Practice item. Set the material below down again exactly, with no pictures.

*** GIVEN MATERIAL

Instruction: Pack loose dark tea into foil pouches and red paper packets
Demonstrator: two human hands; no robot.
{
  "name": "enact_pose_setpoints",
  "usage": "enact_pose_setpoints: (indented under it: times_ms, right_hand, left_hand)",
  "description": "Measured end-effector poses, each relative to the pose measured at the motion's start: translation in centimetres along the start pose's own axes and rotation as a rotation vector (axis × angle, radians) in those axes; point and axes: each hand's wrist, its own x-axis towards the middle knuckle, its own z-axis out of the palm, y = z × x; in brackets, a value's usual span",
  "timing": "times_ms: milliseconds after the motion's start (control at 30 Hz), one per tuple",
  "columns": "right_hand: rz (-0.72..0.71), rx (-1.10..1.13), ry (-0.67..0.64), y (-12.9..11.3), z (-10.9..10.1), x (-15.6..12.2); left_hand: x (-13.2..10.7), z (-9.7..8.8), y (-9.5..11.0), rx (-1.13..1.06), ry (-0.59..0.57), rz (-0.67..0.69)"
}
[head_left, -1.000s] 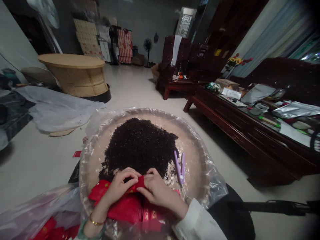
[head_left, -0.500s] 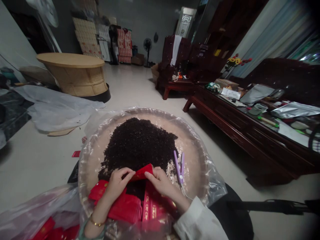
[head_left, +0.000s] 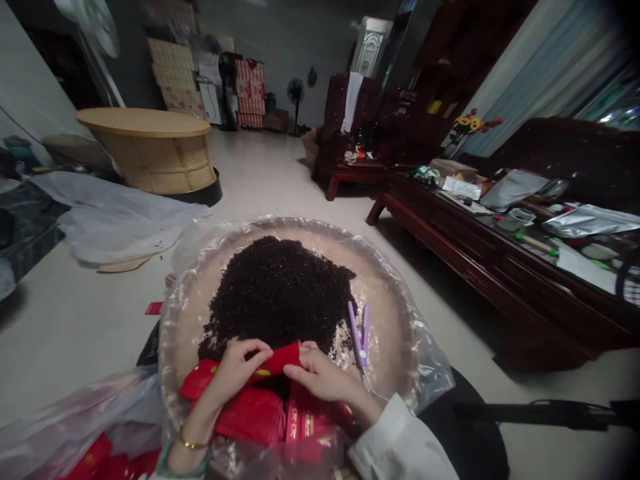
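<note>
Between my two hands is a small red packet (head_left: 281,361) with a gold mark, held over the near side of a wide round tray (head_left: 387,280) lined with clear plastic. My left hand (head_left: 241,365) pinches the packet's left end. At its right end, my right hand (head_left: 316,369) grips it between thumb and fingers. Beyond them lies a heap of dark, loose tea-like leaves (head_left: 283,287). More red packets (head_left: 250,417) with gold print lie under my wrists. A lilac hand sealer (head_left: 359,337) with a cord rests partly open to the right of the heap.
At lower left, a plastic bag (head_left: 95,407) holds more red packets. A dark wooden table (head_left: 450,227) loaded with bags and papers stands at right. Behind on the left are a round wicker table (head_left: 155,150) and a plastic sheet (head_left: 120,217) on the floor.
The red packet has turned from a slanted, folded shape to lie flatter and face me, showing a gold mark. My right hand has shifted slightly down; my left hand has barely moved.
</note>
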Motion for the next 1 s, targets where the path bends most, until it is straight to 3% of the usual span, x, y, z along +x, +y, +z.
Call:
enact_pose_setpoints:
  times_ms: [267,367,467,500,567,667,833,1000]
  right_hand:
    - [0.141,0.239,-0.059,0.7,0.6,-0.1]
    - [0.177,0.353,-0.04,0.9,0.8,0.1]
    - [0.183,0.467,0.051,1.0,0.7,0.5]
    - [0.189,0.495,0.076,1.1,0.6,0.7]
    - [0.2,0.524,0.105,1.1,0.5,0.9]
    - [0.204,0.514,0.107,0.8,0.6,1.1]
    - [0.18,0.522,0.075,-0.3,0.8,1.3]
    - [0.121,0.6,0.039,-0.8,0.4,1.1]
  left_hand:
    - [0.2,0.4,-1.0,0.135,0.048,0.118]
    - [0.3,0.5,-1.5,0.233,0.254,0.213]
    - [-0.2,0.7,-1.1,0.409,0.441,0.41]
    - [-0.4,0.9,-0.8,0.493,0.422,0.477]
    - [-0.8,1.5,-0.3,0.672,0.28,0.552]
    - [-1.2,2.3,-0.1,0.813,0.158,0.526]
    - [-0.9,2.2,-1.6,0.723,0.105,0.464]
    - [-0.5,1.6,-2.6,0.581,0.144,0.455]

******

■ **EXERCISE OUTPUT**
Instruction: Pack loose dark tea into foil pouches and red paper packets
Demonstrator: two human hands; no robot.
{
  "name": "enact_pose_setpoints",
  "usage": "enact_pose_setpoints: (indented under it: times_ms, right_hand, left_hand)",
  "description": "Measured end-effector poses, each relative to the pose measured at the motion's start: translation in centimetres along the start pose's own axes and rotation as a rotation vector (axis × angle, radians) in those axes; point and axes: each hand's wrist, its own x-axis towards the middle knuckle, its own z-axis out of the palm, y = z × x; in brackets, a value's usual span",
  "timing": "times_ms: milliseconds after the motion's start (control at 30 Hz), one per tuple",
  "columns": "right_hand: rz (-0.72..0.71), rx (-1.10..1.13), ry (-0.67..0.64), y (-12.9..11.3), z (-10.9..10.1), x (-15.6..12.2); left_hand: x (-13.2..10.7), z (-9.7..8.8), y (-9.5..11.0), rx (-1.13..1.06), ry (-0.59..0.57), rz (-0.67..0.69)"
}
[head_left, -1.000s] 
[head_left, -0.500s] 
[head_left, +0.000s] 
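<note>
Between my two hands is a small red packet (head_left: 281,361) with a gold mark, held over the near side of a wide round tray (head_left: 387,280) lined with clear plastic. My left hand (head_left: 241,365) pinches the packet's left end. At its right end, my right hand (head_left: 316,369) grips it between thumb and fingers. Beyond them lies a heap of dark, loose tea-like leaves (head_left: 283,287). More red packets (head_left: 250,417) with gold print lie under my wrists. A lilac hand sealer (head_left: 359,337) with a cord rests partly open to the right of the heap.
At lower left, a plastic bag (head_left: 95,407) holds more red packets. A dark wooden table (head_left: 450,227) loaded with bags and papers stands at right. Behind on the left are a round wicker table (head_left: 155,150) and a plastic sheet (head_left: 120,217) on the floor.
The red packet has turned from a slanted, folded shape to lie flatter and face me, showing a gold mark. My right hand has shifted slightly down; my left hand has barely moved.
</note>
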Motion for the next 1 s, targets where the path bends most, until it is straight to 3% of the usual span, x, y, z along +x, +y, +z.
Call:
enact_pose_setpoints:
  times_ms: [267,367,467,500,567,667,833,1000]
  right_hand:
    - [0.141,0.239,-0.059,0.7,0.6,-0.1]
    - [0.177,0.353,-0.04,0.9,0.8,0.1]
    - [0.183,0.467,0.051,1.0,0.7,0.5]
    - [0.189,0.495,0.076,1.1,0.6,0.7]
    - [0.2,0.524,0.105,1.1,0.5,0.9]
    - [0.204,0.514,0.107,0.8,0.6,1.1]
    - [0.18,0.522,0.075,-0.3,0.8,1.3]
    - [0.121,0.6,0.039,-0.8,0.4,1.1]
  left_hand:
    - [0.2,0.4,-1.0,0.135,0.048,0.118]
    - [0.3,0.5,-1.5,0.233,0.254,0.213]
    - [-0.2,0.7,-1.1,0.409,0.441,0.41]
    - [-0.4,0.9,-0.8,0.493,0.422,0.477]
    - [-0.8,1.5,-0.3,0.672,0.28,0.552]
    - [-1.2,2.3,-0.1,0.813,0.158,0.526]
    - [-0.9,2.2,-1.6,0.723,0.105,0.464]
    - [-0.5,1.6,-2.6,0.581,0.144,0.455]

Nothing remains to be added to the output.